Pada kondisi optimal, DAS Citarum Hulu terdiri atas penggunaan lahan berfungsi lindung (lahan konservasi) seluas 20,48% (37.239,06 ha), penggunaan lahan berfungsi budidaya seluas 62,20% (113.085,07 ha), dan ruang terbangun seluas 17,32% (31.490,86 ha). Luas penggunaan lahan berupa hutan, baik yang berada di kawasan hutan maupun areal penggunaan lain, yaitu 38.581,61 ha (21,22%) yang terdiri atas hutan lindung seluas 27.753,20 ha (15,26%); hutan konservasi seluas 10.128,86 ha (5,57%); hutan produksi seluas 699,55 ha (0,38%). Luas hutan lindung meningkat 260,34% atau 3,6 kali dari kondisi aktual yang memiliki luas hutan lindung 7.701,94 ha (4,24%). Konsekuensi dari peningkatan tersebut ialah menurunnya luas hutan produksi seluas 10.903,14 ha
(93,97%) sehingga produksiyang dihasilkan, baik berupa hasil hutan kayu maupun
bukan kayu, juga menurun. Oleh karena itu, pengusahaan hutan produksi harus mengoptimalkan usaha pokok dari hasil hutan non kayu yang akan memberikan dampak finansial yang tinggi, seperti wanawisata dengan pengelolaan ekowisata yang profesional, pengembangan usaha persuteraan alam, produksi hutan tanaman dengan hasil pokok berupa getah, dan sebagainya.

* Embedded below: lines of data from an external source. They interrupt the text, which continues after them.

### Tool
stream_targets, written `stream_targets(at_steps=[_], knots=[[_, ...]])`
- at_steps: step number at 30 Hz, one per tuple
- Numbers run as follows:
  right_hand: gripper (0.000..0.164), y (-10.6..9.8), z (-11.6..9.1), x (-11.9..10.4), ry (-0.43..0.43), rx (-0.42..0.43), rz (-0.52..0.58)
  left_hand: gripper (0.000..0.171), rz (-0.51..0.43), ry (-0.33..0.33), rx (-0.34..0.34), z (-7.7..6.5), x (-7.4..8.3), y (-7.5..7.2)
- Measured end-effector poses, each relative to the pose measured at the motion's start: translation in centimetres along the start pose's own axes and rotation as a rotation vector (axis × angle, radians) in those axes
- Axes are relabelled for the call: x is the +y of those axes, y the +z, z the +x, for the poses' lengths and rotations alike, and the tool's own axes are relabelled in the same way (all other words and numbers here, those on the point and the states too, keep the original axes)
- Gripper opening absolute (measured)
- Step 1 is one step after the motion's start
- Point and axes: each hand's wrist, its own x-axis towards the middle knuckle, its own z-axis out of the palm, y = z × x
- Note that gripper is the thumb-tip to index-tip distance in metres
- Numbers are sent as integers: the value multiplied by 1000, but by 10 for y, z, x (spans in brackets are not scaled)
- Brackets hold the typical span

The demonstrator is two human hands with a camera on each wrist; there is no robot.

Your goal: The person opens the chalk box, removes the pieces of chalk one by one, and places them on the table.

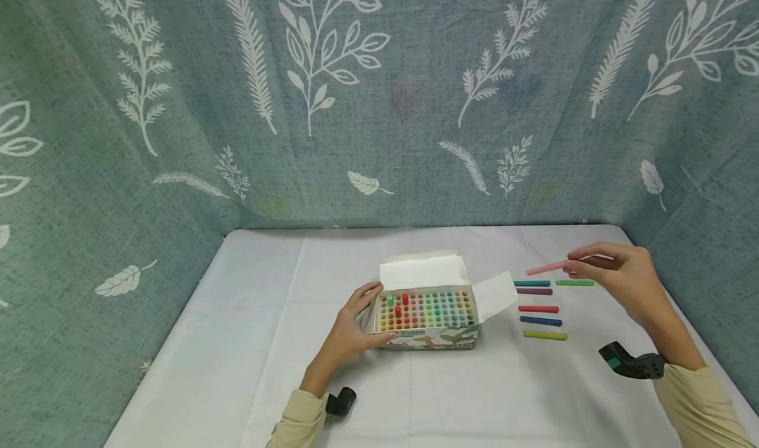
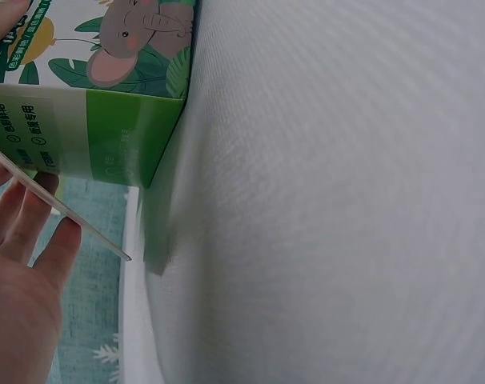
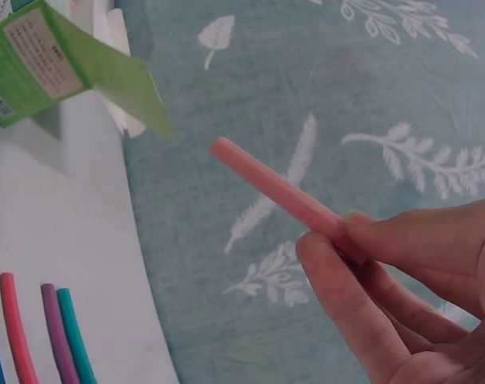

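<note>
My right hand (image 1: 622, 277) pinches a pink chalk stick (image 3: 274, 186) by one end between thumb and fingertips, above the right side of the table. Its free end points left toward the chalk box (image 1: 435, 339). My left hand (image 1: 350, 329) grips that box at its left end, thumb along the front wall, fingers by the left flap. The box stands with its lid and side flaps folded out. Inside is a grid of many coloured round spots in rows. Two red chalks (image 1: 405, 298) and a green chalk (image 1: 389, 300) stick up above it near the left.
Right of the box lie several loose chalks: teal (image 1: 532, 283), purple (image 1: 535, 292), light green (image 1: 575, 282), red (image 1: 538, 309), blue (image 1: 541, 321) and yellow-green (image 1: 545, 335). A white cloth covers the table (image 1: 445, 402). Leaf-patterned curtains (image 1: 415, 158) enclose its back and sides.
</note>
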Motion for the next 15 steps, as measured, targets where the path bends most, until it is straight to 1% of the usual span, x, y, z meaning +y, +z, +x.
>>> stream_targets(at_steps=[4,7,11,15], knots=[[30,-4,0,10,33,10,-5,90,-10,-15,5,0,-1,0],[31,-7,-1,17,47,10,-1,90,-20,-12,11,1,-3,1],[31,-9,-2,26,60,-1,43,89,-33,-1,14,1,-4,2],[31,-10,-2,33,80,7,95,88,-24,-5,6,0,-4,1]])
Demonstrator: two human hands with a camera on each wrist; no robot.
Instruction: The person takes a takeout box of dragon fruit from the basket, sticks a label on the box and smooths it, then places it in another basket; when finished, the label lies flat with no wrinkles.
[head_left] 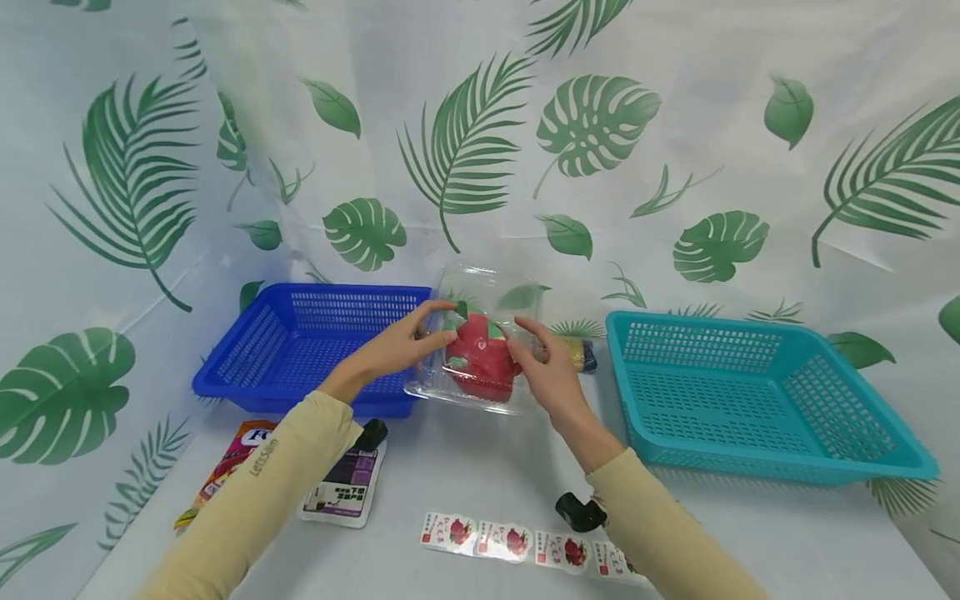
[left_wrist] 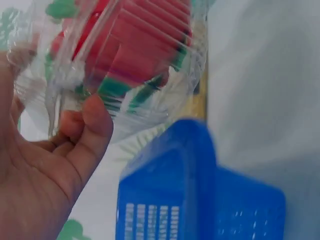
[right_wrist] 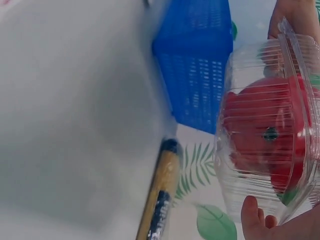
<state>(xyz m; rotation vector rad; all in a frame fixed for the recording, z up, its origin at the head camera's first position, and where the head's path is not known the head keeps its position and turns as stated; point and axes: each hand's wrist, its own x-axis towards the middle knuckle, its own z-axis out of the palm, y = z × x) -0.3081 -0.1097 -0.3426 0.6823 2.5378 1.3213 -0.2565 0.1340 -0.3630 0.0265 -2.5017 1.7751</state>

Peningkatan luas hutan pada kondisi optimal yang memiliki luas hutan sebesar 21,22% masih belum memenuhi standar minimum luas hutan UU No. 41 Tahun 1999 tentang Kehutanan. Hal itu terjadi karena dalam penelitian ini
penggunaan lahan aktual selain hutan berupa kebun/perkebunan, ladang/tegalan,
sawah irigasi, sawah tadah hujan, dan ruang terbangun, diasumsikan tidak dapat dikurangi luasannya karena akan mempengaruhi terganggunya aktivitas produksi dan alokasi kebutuhan penduduk akan pemukiman.